Prompt -> Give back the material that follows, identical in every line.

Stored data Start Marker

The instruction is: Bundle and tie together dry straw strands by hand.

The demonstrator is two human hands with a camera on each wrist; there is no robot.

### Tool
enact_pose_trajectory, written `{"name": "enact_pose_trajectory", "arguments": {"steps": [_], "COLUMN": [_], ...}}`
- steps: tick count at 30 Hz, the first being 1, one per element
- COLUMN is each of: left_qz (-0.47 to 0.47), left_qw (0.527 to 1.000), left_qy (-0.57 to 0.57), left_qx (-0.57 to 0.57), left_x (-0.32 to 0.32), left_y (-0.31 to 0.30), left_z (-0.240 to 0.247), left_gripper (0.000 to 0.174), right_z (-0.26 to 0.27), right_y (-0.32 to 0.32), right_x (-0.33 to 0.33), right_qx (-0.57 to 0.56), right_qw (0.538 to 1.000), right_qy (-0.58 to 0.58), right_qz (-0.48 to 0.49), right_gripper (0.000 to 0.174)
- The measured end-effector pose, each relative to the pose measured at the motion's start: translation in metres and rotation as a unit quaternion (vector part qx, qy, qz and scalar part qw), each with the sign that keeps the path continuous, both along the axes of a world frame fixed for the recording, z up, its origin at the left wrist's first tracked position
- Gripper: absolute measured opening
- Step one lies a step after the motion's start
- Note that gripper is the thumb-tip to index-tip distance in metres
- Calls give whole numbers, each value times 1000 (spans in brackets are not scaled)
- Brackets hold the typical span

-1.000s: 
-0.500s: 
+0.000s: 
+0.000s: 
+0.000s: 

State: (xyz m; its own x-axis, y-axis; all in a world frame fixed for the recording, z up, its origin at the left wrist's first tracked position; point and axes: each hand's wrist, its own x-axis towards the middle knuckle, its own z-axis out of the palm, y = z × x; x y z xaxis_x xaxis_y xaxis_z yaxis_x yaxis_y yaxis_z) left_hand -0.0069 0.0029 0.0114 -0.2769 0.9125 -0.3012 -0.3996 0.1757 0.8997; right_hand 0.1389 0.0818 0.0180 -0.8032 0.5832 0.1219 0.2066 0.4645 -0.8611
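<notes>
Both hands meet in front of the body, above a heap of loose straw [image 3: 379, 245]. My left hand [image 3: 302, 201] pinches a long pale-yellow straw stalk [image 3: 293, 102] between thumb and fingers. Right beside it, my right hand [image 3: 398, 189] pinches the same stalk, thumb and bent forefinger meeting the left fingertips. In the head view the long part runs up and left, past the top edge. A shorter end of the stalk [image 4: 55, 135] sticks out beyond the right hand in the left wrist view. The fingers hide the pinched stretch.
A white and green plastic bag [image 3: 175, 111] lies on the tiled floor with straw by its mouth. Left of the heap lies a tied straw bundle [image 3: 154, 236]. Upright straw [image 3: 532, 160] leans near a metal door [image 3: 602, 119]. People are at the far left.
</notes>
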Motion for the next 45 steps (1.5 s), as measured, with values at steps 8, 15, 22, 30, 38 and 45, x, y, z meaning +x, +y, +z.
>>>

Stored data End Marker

Response to the exercise ->
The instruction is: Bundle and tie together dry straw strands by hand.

The demonstrator is two human hands with a camera on each wrist; there is no robot.

### Tool
enact_pose_trajectory, written `{"name": "enact_pose_trajectory", "arguments": {"steps": [_], "COLUMN": [_], ...}}`
- steps: tick count at 30 Hz, the first being 1, one per element
- COLUMN is each of: left_qz (-0.47 to 0.47), left_qw (0.527 to 1.000), left_qy (-0.57 to 0.57), left_qx (-0.57 to 0.57), left_x (-0.32 to 0.32), left_y (-0.31 to 0.30), left_z (-0.240 to 0.247), left_gripper (0.000 to 0.174), right_z (-0.26 to 0.27), right_y (-0.32 to 0.32), right_x (-0.33 to 0.33), right_qx (-0.57 to 0.56), right_qw (0.538 to 1.000), right_qy (-0.58 to 0.58), right_qz (-0.48 to 0.49), right_gripper (0.000 to 0.174)
- The measured end-effector pose, each relative to the pose measured at the motion's start: translation in metres and rotation as a unit quaternion (vector part qx, qy, qz and scalar part qw), each with the sign that keeps the path continuous, both along the axes of a world frame fixed for the recording, z up, its origin at the left wrist's first tracked position
- Gripper: absolute measured opening
- Step one lies a step after the motion's start
- Note that gripper is the thumb-tip to index-tip distance in metres
- Calls give whole numbers, each value times 1000 (spans in brackets are not scaled)
- Brackets hold the typical span

-1.000s: 
-0.500s: 
+0.000s: 
+0.000s: 
+0.000s: 

State: (xyz m; its own x-axis, y-axis; all in a world frame fixed for the recording, z up, its origin at the left wrist's first tracked position; point and axes: each hand's wrist, its own x-axis towards the middle knuckle, its own z-axis out of the palm, y = z × x; x y z xaxis_x xaxis_y xaxis_z yaxis_x yaxis_y yaxis_z) left_hand -0.0069 0.0029 0.0114 -0.2769 0.9125 -0.3012 -0.3996 0.1757 0.8997; right_hand 0.1389 0.0818 0.0180 -0.8032 0.5832 0.1219 0.2066 0.4645 -0.8611
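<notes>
Both hands meet in front of the body, above a heap of loose straw [image 3: 379, 245]. My left hand [image 3: 302, 201] pinches a long pale-yellow straw stalk [image 3: 293, 102] between thumb and fingers. Right beside it, my right hand [image 3: 398, 189] pinches the same stalk, thumb and bent forefinger meeting the left fingertips. In the head view the long part runs up and left, past the top edge. A shorter end of the stalk [image 4: 55, 135] sticks out beyond the right hand in the left wrist view. The fingers hide the pinched stretch.
A white and green plastic bag [image 3: 175, 111] lies on the tiled floor with straw by its mouth. Left of the heap lies a tied straw bundle [image 3: 154, 236]. Upright straw [image 3: 532, 160] leans near a metal door [image 3: 602, 119]. People are at the far left.
</notes>
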Motion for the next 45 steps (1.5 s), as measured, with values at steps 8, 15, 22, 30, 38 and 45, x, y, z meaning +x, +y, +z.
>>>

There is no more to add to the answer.